ASSIGNMENT: Please retype the data in full, exactly as given.

DATASET EXCERPT:
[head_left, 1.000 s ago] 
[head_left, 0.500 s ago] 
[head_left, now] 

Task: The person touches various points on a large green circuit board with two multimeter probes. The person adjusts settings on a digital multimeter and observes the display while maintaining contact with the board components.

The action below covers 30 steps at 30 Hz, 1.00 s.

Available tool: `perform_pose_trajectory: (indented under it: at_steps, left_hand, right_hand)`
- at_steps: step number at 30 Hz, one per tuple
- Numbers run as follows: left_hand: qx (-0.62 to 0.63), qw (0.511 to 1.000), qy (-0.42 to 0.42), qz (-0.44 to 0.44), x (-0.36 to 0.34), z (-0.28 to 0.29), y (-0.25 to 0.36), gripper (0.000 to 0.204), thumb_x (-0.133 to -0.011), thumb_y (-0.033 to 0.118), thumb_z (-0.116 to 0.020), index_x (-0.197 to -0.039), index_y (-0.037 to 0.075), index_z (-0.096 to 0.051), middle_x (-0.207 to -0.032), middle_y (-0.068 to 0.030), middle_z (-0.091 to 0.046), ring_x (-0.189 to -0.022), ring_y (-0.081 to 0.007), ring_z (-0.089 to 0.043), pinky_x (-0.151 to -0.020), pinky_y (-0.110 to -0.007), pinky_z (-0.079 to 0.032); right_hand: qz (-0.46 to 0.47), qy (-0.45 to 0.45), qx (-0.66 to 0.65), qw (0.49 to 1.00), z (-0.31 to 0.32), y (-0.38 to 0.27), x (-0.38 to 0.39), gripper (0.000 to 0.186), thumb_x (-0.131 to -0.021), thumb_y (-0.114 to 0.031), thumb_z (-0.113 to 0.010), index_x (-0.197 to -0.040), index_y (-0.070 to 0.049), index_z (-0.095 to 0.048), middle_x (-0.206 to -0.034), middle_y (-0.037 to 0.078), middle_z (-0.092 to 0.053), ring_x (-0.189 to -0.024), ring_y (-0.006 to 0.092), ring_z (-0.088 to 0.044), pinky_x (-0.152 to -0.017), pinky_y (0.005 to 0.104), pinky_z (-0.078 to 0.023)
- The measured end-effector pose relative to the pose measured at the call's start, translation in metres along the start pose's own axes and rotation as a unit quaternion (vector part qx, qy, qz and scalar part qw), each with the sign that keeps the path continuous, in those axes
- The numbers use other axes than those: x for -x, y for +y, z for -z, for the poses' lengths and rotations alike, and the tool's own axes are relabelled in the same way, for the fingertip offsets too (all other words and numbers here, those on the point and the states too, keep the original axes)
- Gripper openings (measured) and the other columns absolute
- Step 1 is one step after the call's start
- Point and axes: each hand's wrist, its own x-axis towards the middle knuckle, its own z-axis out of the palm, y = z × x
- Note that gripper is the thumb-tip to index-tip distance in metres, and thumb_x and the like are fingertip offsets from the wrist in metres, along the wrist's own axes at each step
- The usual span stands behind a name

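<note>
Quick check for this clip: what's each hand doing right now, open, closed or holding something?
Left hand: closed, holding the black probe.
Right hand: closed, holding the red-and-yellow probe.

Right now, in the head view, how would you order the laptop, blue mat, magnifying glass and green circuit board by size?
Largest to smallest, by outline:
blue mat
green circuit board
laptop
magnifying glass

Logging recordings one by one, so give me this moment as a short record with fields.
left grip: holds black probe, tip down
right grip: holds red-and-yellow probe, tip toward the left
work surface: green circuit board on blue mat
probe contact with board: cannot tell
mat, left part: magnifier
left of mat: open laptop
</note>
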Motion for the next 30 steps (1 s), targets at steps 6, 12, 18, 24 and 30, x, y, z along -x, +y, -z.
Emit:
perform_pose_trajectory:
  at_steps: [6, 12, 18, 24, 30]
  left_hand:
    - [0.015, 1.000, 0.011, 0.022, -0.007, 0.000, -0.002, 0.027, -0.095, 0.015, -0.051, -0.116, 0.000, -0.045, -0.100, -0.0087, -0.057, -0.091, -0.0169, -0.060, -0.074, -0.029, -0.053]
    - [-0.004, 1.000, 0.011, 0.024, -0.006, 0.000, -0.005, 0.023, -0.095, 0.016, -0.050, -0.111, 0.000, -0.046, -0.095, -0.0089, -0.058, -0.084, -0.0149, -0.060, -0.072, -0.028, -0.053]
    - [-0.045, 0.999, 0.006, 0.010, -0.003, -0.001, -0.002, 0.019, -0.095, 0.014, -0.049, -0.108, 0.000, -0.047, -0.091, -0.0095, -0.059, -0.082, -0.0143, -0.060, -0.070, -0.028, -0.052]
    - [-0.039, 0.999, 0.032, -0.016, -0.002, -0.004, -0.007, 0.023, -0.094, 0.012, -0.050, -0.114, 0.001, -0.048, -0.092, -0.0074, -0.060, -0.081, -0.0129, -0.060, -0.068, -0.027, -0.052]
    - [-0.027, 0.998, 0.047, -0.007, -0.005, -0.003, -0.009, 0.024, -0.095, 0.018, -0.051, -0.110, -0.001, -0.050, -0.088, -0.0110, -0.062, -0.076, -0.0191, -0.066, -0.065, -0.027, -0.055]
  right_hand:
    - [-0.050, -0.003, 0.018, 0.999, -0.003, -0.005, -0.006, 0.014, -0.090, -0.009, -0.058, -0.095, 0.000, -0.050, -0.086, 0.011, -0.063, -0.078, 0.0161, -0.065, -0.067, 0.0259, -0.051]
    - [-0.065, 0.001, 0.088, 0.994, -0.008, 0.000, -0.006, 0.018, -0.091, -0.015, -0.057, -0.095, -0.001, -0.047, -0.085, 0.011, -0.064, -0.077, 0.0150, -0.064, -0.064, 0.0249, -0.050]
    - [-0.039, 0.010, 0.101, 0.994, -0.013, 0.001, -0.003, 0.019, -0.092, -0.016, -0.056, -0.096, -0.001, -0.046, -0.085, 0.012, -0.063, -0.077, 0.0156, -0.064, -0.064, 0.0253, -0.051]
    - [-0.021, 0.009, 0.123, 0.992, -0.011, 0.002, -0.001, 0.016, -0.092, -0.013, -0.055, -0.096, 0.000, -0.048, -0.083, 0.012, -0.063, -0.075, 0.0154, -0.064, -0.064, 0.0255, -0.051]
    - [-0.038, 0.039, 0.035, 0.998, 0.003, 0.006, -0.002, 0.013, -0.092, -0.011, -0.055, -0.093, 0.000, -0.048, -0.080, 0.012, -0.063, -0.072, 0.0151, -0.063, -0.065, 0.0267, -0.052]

TASK RESPONSE:
[head_left, 1.000 s ago] 
[head_left, 0.500 s ago] 
[head_left, now] 

Task: The person touches various points on a large green circuit board with two multimeter probes. The person adjusts settings on a digital multimeter and observes the display while maintaining contact with the board components.

The action below covers 30 steps at 30 Hz, 1.00 s.

Available tool: `perform_pose_trajectory: (indented under it: at_steps, left_hand, right_hand)`
- at_steps: step number at 30 Hz, one per tuple
- Numbers run as follows: left_hand: qx (-0.62 to 0.63), qw (0.511 to 1.000), qy (-0.42 to 0.42), qz (-0.44 to 0.44), x (-0.36 to 0.34), z (-0.28 to 0.29), y (-0.25 to 0.36), gripper (0.000 to 0.204), thumb_x (-0.133 to -0.011), thumb_y (-0.033 to 0.118), thumb_z (-0.116 to 0.020), index_x (-0.197 to -0.039), index_y (-0.037 to 0.075), index_z (-0.096 to 0.051), middle_x (-0.207 to -0.032), middle_y (-0.068 to 0.030), middle_z (-0.091 to 0.046), ring_x (-0.189 to -0.022), ring_y (-0.081 to 0.007), ring_z (-0.089 to 0.043), pinky_x (-0.151 to -0.020), pinky_y (-0.110 to -0.007), pinky_z (-0.079 to 0.032); right_hand: qz (-0.46 to 0.47), qy (-0.45 to 0.45), qx (-0.66 to 0.65), qw (0.49 to 1.00), z (-0.31 to 0.32), y (-0.38 to 0.27), x (-0.38 to 0.39), gripper (0.000 to 0.186), thumb_x (-0.131 to -0.021), thumb_y (-0.114 to 0.031), thumb_z (-0.113 to 0.010), index_x (-0.197 to -0.040), index_y (-0.070 to 0.049), index_z (-0.095 to 0.048), middle_x (-0.206 to -0.034), middle_y (-0.037 to 0.078), middle_z (-0.092 to 0.053), ring_x (-0.189 to -0.024), ring_y (-0.006 to 0.092), ring_z (-0.088 to 0.044), pinky_x (-0.152 to -0.017), pinky_y (0.005 to 0.104), pinky_z (-0.078 to 0.023)
- The measured end-effector pose relative to the pose measured at the call's start, translation in metres along the start pose's own axes and rotation as a unit quaternion (vector part qx, qy, qz and scalar part qw), each with the sign that keeps the path continuous, in those axes
- The numbers use other axes than those: x for -x, y for +y, z for -z, for the poses' lengths and rotations alike, and the tool's own axes are relabelled in the same way, for the fingertip offsets too (all other words and numbers here, those on the point and the states too, keep the original axes)
- Gripper openings (measured) and the other columns absolute
- Step 1 is one step after the call's start
- Point and axes: each hand's wrist, its own x-axis towards the middle knuckle, its own z-axis out of the palm, y = z × x
- Note that gripper is the thumb-tip to index-tip distance in metres, and thumb_x and the like are fingertip offsets from the wrist in metres, along the wrist's own axes at each step
- The usual span stands behind a name

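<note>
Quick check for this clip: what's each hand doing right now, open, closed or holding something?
Left hand: closed, holding the black probe.
Right hand: closed, holding the red-and-yellow probe.

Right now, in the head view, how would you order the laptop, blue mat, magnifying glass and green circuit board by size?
Largest to smallest, by outline:
blue mat
green circuit board
laptop
magnifying glass

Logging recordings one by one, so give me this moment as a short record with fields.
left grip: holds black probe, tip down
right grip: holds red-and-yellow probe, tip toward the left
work surface: green circuit board on blue mat
probe contact with board: cannot tell
mat, left part: magnifier
left of mat: open laptop
</note>
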Motion for the next 30 steps (1 s), targets at steps 6, 12, 18, 24 and 30, x, y, z along -x, +y, -z.
Emit:
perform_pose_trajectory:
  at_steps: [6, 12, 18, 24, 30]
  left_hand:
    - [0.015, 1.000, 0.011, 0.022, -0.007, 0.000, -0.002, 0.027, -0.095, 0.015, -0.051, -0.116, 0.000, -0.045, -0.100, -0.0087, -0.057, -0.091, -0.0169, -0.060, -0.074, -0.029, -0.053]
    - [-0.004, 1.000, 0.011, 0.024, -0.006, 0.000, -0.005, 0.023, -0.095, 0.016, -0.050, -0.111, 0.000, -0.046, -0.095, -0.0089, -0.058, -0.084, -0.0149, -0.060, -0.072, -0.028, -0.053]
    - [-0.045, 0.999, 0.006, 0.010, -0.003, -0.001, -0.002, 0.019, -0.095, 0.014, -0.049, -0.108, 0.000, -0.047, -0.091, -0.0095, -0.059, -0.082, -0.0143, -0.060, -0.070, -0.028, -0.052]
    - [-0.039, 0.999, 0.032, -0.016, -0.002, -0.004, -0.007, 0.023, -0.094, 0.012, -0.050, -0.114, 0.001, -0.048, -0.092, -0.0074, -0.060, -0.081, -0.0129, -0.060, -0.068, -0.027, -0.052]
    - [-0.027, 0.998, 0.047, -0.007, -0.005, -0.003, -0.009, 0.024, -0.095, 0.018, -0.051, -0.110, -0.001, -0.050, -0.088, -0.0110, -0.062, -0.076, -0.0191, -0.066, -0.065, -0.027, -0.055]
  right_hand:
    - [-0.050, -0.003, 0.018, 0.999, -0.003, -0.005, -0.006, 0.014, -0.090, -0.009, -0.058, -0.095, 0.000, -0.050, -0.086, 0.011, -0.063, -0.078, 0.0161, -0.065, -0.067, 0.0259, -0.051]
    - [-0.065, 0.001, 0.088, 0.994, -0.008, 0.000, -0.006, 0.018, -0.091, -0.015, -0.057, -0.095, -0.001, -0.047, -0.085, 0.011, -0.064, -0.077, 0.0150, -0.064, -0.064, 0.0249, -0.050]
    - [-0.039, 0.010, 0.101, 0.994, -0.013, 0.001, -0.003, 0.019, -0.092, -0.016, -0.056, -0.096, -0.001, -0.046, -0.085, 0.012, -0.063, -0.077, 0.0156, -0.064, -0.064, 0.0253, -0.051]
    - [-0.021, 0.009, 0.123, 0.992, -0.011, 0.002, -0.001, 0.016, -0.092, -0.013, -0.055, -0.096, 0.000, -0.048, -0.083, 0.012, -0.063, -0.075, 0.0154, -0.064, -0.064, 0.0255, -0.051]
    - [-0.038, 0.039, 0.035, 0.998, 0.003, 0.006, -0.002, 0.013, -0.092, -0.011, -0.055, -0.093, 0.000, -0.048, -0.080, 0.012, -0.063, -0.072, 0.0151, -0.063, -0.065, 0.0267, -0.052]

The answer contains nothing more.